= J. N. Bhatt =

Indian judge and lawyer (1945–2022)

J.N. Bhatt (16 October 1945 – 16 April 2022) was an Indian judge who served as Chief Justice of the Patna High Court.

==Career==
Bhatt was enrolled as an Advocate on 1 August 1968 and worked as Government Pleader at Jamnagar since 1976. He also served as Special Prosecutor and Legal Advisor of Municipal Corporations, Nationalized Banks and in various matters of Armed Forces, Civil, Constitutional and Labour Cases. Bhatt acquired M.Com. LL.M. degree with Gold Medal and Ph.D. in Law.
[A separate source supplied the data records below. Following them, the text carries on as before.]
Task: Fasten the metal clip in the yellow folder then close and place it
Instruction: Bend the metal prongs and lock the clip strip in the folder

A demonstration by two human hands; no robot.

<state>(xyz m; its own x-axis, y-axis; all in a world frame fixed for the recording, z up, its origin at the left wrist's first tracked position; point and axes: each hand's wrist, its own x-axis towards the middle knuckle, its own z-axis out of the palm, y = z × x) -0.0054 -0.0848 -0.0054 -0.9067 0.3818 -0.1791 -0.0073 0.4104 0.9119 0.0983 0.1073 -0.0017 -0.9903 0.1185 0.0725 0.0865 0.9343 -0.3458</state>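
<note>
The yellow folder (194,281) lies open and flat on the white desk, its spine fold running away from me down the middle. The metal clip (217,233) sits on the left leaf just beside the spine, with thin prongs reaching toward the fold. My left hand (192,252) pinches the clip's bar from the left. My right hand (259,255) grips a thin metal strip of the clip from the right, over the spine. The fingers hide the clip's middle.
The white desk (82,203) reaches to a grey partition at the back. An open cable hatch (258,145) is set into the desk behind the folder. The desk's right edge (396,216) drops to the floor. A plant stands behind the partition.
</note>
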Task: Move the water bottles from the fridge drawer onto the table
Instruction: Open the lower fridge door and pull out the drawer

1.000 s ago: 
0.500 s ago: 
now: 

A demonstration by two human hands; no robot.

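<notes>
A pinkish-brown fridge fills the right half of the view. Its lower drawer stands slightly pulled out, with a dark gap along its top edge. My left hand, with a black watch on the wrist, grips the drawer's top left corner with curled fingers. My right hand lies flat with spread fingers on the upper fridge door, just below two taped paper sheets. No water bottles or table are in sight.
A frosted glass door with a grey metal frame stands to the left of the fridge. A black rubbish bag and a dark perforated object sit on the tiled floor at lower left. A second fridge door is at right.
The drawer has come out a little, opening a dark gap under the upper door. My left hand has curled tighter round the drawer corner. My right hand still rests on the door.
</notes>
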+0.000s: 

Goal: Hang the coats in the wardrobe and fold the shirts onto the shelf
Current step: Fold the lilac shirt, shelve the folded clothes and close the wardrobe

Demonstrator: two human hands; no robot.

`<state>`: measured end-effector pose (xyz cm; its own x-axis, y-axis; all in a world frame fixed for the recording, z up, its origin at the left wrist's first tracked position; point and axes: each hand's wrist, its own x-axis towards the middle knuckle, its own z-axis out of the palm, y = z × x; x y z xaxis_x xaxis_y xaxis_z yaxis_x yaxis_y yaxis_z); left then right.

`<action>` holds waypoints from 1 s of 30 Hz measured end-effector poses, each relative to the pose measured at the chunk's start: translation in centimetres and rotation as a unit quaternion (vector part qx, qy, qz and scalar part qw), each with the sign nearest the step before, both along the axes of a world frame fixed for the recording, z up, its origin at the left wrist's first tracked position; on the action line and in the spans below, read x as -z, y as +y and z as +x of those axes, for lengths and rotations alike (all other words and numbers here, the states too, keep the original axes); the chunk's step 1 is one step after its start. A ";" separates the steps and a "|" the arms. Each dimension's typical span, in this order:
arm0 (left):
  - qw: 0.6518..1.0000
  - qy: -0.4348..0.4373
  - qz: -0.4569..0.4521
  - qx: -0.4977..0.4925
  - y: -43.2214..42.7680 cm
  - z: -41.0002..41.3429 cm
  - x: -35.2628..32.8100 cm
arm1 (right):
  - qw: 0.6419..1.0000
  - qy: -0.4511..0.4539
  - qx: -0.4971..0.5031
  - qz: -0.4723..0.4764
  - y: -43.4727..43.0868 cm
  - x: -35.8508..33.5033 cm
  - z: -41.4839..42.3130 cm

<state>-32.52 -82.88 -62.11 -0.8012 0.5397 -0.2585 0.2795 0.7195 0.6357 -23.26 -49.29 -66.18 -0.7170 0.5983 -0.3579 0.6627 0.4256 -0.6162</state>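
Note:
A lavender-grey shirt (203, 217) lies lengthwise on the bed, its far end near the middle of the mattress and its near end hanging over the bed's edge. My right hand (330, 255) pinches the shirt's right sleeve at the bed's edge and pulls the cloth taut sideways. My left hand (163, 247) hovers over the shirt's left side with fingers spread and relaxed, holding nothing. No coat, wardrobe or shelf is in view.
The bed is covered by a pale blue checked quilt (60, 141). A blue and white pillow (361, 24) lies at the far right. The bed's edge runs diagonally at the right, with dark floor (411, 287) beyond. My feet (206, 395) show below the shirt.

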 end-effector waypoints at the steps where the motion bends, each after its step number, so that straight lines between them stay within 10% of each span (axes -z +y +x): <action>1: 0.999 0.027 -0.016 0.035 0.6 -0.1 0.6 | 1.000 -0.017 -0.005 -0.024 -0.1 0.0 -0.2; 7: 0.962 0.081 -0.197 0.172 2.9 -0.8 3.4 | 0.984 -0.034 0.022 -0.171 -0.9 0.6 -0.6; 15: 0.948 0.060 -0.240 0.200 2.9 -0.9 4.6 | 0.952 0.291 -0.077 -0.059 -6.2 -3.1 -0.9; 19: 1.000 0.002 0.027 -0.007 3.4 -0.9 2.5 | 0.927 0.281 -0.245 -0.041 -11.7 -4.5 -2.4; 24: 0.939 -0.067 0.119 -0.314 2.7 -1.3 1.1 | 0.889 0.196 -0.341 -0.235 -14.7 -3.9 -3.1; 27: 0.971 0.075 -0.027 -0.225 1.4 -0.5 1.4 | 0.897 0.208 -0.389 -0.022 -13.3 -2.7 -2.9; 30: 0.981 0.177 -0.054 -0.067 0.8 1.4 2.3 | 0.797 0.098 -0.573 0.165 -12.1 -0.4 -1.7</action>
In 1977 he passed Judicial service and became the youngest District Judge of the state. He served as Registrar of Gujarat High Court and was appointed Law Secretary and Remembrancer of the Gujarat State Government. On 21 August 1990 he became the Judge of the Gujarat High Court. Bhatt represented Government of India to the International Law Association Conference, at Warsaw. He became President of the Gujarat State Judicial Academy in May 2002. Bhatt became the Chief Justice of Patna High Court on 18 July 2005 and the First Chancellor of Chanakya National Law University. After his retirement on 16 October 2007, Justice Bhatt was appointed Chairman, Law Commission of Gujarat and Chairperson, Gujarat State Human Rights Commission.